* _WHAT YOU HAVE TO DO_
Copy each line of the following data that contains "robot".

────────────────────────────────────────

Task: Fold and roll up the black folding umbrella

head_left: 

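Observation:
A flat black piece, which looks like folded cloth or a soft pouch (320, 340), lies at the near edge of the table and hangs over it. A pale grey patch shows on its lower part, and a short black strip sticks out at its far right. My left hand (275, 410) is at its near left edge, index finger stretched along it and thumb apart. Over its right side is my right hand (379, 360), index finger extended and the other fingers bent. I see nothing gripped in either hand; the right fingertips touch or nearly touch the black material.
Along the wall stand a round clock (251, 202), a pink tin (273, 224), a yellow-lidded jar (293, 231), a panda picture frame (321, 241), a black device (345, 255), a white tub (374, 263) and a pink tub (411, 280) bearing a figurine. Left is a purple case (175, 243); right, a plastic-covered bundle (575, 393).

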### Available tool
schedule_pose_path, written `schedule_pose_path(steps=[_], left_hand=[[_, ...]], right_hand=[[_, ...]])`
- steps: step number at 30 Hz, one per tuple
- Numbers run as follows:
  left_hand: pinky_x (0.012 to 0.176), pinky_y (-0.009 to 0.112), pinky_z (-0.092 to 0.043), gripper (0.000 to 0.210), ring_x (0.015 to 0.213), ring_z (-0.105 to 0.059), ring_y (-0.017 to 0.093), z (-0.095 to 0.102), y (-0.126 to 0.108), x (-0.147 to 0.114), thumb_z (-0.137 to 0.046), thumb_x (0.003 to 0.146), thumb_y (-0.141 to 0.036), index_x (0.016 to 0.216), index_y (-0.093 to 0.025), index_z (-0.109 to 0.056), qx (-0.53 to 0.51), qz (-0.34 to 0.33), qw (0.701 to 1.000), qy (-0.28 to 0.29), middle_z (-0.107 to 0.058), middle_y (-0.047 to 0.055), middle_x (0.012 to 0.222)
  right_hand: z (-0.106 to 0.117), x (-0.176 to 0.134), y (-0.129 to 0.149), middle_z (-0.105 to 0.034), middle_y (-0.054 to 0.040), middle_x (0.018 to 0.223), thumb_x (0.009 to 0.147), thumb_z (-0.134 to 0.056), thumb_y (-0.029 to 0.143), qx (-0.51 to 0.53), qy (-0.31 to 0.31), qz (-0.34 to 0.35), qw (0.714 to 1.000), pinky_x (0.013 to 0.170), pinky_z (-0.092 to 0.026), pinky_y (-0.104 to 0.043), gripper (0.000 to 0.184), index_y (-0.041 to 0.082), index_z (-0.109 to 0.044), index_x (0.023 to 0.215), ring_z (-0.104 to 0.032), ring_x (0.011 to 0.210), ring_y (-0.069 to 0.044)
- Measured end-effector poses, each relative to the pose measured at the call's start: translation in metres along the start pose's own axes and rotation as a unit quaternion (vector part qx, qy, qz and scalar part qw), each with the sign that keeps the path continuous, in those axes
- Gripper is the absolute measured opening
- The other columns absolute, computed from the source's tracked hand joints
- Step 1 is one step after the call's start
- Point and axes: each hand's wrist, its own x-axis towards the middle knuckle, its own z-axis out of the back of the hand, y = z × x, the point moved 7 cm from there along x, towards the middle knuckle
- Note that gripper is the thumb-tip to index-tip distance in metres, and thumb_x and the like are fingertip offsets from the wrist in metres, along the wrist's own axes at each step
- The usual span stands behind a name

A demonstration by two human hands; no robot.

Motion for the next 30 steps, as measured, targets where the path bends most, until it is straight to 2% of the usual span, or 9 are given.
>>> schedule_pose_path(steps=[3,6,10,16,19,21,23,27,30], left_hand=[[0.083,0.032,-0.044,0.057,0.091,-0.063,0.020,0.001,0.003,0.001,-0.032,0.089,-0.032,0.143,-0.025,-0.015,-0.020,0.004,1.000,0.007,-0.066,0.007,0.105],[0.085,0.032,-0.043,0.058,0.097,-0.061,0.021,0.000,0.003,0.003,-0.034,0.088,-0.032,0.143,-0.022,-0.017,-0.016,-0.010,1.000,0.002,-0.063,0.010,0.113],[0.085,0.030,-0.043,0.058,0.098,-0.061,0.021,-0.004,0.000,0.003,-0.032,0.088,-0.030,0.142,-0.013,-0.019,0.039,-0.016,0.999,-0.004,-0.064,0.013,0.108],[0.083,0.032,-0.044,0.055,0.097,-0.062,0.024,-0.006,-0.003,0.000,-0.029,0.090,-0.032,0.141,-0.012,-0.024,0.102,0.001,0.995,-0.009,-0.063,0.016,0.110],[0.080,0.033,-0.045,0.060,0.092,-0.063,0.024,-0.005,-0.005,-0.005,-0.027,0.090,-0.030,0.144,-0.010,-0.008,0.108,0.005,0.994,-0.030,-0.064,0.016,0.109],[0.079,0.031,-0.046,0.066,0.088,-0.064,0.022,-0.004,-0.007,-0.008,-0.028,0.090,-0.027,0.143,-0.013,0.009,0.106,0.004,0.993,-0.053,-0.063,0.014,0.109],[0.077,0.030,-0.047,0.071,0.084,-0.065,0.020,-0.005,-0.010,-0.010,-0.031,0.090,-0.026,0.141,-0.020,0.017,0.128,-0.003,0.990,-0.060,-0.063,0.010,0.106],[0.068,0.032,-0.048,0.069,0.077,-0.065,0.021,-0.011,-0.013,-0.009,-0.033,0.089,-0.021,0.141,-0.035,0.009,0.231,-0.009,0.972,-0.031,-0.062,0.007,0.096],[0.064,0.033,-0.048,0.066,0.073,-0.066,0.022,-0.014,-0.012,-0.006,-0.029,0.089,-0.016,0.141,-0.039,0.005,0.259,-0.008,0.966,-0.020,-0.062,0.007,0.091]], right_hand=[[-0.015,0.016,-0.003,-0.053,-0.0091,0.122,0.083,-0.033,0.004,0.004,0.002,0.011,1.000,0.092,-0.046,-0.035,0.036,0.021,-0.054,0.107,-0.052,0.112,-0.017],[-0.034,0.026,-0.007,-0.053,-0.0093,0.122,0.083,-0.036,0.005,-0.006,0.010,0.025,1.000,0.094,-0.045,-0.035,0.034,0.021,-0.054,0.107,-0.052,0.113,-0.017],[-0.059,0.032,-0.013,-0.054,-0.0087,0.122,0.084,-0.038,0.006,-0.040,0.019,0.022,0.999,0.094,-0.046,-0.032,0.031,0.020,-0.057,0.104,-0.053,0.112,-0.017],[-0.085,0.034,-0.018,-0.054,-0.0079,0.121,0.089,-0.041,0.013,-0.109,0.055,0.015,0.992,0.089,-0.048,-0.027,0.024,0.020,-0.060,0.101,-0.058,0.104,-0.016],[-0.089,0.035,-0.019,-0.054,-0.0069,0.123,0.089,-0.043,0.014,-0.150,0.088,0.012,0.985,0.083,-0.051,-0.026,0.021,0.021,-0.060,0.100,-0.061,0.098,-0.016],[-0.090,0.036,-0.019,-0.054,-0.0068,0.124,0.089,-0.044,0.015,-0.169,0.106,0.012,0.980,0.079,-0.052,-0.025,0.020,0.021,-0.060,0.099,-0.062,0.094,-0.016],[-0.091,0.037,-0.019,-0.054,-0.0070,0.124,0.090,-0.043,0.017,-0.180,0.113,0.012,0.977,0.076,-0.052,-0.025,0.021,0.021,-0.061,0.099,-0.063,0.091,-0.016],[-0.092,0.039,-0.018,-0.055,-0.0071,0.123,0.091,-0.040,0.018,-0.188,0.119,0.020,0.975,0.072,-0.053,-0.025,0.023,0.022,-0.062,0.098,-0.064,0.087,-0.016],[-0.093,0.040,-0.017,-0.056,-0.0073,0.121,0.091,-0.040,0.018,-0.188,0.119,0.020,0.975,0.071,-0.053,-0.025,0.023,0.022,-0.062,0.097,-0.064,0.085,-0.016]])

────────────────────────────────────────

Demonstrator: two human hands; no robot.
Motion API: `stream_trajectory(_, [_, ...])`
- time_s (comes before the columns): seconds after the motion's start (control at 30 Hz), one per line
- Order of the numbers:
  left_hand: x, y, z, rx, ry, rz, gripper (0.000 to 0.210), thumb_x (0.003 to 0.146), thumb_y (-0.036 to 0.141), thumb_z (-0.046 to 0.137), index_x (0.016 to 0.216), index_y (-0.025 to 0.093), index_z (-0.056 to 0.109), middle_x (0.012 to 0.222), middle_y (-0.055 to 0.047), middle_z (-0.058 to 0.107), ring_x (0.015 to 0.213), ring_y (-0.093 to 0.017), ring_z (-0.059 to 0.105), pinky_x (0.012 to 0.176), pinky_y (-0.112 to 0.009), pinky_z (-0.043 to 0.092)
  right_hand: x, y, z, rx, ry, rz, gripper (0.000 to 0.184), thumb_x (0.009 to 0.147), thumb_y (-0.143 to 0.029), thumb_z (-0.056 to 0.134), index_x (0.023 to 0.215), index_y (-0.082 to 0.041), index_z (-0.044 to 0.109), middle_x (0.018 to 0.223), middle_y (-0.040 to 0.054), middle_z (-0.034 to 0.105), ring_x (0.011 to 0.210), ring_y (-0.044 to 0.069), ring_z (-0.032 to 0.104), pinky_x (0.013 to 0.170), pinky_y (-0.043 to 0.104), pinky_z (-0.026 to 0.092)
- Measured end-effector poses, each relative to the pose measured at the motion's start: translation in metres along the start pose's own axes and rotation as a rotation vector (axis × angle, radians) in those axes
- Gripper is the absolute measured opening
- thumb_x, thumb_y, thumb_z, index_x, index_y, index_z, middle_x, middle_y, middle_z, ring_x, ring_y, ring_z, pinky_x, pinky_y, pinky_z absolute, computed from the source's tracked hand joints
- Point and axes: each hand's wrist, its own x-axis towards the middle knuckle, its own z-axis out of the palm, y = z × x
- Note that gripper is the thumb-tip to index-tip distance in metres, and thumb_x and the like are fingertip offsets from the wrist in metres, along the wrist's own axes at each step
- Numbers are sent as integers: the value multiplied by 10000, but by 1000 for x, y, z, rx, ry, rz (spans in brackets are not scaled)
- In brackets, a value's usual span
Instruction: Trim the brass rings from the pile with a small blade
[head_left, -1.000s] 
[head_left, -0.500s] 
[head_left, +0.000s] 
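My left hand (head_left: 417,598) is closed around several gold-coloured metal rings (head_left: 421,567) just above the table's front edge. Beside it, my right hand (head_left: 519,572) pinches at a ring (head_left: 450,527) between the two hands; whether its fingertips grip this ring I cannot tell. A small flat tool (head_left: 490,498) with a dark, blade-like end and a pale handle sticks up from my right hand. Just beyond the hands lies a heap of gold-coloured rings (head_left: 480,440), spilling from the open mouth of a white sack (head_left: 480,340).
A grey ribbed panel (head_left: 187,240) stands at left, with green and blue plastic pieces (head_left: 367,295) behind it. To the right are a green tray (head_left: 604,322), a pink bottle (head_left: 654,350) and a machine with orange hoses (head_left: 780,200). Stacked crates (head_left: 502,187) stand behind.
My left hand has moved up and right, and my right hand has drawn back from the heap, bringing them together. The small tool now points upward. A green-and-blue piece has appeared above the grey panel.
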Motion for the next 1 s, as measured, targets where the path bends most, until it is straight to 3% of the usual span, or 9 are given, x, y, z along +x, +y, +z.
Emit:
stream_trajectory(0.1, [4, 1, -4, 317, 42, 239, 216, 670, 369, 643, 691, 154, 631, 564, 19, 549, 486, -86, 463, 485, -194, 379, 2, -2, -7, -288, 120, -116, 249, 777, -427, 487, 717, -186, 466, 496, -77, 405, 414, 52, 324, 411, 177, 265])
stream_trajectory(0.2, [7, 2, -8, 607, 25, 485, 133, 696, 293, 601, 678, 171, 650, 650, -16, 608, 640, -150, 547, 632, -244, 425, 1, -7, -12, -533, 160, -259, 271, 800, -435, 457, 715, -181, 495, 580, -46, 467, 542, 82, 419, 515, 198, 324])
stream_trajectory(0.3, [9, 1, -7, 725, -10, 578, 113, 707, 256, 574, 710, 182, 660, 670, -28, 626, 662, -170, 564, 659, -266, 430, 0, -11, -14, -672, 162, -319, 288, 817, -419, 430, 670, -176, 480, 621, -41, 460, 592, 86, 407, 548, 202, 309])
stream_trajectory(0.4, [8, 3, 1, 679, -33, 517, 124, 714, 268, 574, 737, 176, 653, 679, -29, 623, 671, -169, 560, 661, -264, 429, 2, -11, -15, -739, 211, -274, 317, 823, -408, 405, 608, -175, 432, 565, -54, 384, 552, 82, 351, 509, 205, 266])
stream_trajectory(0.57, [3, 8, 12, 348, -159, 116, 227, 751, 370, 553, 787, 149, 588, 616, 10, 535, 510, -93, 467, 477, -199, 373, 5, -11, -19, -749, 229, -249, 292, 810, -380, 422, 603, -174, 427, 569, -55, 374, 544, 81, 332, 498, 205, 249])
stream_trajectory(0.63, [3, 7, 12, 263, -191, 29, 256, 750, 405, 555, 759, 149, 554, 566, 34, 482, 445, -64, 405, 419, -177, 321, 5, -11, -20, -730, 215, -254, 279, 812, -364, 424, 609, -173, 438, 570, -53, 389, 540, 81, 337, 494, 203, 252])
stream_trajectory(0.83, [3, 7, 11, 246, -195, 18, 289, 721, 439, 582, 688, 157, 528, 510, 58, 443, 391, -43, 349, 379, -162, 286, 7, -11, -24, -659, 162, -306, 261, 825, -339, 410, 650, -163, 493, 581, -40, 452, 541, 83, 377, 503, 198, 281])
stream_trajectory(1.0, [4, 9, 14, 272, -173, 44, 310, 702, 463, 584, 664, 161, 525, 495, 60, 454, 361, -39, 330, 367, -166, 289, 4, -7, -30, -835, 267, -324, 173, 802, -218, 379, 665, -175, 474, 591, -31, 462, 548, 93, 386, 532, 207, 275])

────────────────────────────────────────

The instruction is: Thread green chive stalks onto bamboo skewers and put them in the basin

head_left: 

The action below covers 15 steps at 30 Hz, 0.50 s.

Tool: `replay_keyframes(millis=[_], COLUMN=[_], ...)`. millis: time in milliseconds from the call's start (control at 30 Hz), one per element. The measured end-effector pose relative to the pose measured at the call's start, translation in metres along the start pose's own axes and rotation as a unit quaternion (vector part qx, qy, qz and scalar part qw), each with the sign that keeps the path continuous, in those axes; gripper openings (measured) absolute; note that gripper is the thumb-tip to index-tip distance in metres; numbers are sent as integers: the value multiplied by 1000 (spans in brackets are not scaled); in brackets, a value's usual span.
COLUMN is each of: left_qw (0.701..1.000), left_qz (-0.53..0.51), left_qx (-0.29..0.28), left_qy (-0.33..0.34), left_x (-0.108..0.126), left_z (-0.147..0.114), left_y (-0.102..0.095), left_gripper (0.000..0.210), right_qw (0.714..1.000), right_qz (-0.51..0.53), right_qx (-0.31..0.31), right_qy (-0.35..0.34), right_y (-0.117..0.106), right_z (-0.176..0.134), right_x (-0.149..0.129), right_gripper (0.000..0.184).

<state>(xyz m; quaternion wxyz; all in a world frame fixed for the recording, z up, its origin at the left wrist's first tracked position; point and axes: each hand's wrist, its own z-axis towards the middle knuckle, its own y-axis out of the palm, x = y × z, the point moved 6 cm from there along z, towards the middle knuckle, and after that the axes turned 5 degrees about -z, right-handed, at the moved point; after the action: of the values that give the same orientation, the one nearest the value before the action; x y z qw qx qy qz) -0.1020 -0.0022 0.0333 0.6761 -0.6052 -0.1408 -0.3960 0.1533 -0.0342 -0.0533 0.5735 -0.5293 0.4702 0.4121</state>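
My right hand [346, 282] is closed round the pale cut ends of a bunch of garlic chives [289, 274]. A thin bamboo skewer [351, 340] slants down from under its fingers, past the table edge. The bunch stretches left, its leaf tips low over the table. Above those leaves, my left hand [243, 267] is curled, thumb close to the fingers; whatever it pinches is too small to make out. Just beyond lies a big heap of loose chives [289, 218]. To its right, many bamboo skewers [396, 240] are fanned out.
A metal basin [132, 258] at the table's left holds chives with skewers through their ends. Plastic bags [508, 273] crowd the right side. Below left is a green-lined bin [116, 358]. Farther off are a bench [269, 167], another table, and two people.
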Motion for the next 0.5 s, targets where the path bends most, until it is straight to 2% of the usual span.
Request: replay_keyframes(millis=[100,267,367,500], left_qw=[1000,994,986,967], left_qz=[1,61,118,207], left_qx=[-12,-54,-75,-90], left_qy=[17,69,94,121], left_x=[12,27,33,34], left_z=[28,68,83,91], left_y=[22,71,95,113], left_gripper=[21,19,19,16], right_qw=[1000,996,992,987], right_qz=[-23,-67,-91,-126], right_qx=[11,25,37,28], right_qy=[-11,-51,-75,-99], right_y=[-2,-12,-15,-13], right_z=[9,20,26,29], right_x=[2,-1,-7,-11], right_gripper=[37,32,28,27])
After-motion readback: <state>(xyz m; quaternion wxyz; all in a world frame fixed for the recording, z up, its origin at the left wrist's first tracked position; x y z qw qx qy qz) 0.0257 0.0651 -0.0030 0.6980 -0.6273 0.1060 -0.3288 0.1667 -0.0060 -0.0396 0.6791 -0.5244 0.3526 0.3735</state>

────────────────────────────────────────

* _EXERCISE SOLUTION_
A demonstration by two human hands; no robot.
Demonstrator: two human hands; no robot.

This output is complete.